[EXERCISE DIRECTIONS] Go through the data and retrieve each line that includes the string "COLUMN".

=====

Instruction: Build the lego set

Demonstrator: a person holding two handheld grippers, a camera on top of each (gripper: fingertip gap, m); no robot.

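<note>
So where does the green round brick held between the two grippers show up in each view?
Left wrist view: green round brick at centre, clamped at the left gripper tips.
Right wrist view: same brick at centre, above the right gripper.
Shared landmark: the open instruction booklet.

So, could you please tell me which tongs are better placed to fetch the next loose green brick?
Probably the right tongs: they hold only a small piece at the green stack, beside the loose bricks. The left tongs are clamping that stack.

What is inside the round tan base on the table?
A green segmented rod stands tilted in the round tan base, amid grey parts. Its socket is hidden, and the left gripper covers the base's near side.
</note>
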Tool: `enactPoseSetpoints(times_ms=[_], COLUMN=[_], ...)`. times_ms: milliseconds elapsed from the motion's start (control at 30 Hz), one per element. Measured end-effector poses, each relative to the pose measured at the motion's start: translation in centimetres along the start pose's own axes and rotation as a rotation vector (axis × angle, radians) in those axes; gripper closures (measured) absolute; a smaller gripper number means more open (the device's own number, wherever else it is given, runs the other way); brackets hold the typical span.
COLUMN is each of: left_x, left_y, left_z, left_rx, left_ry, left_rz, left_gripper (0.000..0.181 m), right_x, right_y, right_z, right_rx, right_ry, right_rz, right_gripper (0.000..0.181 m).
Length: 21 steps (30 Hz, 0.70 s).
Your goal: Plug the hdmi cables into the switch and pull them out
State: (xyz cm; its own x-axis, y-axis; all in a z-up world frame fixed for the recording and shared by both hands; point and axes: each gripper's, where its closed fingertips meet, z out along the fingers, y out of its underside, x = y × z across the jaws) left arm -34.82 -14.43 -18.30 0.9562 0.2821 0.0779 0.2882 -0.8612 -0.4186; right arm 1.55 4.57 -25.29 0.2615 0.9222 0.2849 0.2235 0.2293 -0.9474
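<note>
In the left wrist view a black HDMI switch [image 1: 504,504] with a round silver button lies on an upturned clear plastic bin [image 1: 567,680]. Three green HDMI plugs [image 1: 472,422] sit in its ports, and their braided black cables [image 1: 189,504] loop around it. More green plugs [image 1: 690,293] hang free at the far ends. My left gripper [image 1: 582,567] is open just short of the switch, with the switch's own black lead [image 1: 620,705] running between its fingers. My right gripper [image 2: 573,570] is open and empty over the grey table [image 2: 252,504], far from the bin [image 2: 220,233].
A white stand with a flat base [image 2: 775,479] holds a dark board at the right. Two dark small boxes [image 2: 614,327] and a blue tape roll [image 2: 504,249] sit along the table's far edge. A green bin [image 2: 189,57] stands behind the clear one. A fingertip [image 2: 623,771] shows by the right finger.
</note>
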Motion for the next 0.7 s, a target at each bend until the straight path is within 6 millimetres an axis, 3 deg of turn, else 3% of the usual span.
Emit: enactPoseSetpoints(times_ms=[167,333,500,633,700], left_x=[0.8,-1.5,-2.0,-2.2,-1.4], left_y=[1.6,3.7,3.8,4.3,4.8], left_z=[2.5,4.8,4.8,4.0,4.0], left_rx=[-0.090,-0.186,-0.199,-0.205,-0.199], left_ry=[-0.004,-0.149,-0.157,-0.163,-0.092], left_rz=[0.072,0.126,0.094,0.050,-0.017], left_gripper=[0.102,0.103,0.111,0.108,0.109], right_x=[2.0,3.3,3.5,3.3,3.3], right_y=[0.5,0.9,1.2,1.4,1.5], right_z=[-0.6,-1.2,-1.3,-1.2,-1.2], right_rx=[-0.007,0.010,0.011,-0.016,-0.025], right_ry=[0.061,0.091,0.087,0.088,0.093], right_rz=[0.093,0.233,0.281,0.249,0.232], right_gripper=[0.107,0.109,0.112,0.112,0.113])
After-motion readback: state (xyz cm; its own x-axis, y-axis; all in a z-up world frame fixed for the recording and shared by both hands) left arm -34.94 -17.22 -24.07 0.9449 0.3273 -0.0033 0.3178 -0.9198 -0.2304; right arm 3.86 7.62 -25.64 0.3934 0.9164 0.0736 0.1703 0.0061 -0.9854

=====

[RESPONSE]
Tool: `enactPoseSetpoints(times_ms=[_], COLUMN=[_], ...)`. times_ms: milliseconds elapsed from the motion's start (control at 30 Hz), one per element. Measured end-effector poses, each relative to the pose measured at the motion's start: translation in centimetres along the start pose's own axes and rotation as a rotation vector (axis × angle, radians) in those axes; gripper closures (measured) absolute; a smaller gripper number means more open (the device's own number, wherever else it is given, runs the other way); brackets hold the typical span.
COLUMN is each of: left_x, left_y, left_z, left_rx, left_ry, left_rz, left_gripper (0.000..0.181 m), right_x, right_y, right_z, right_rx, right_ry, right_rz, right_gripper (0.000..0.181 m).

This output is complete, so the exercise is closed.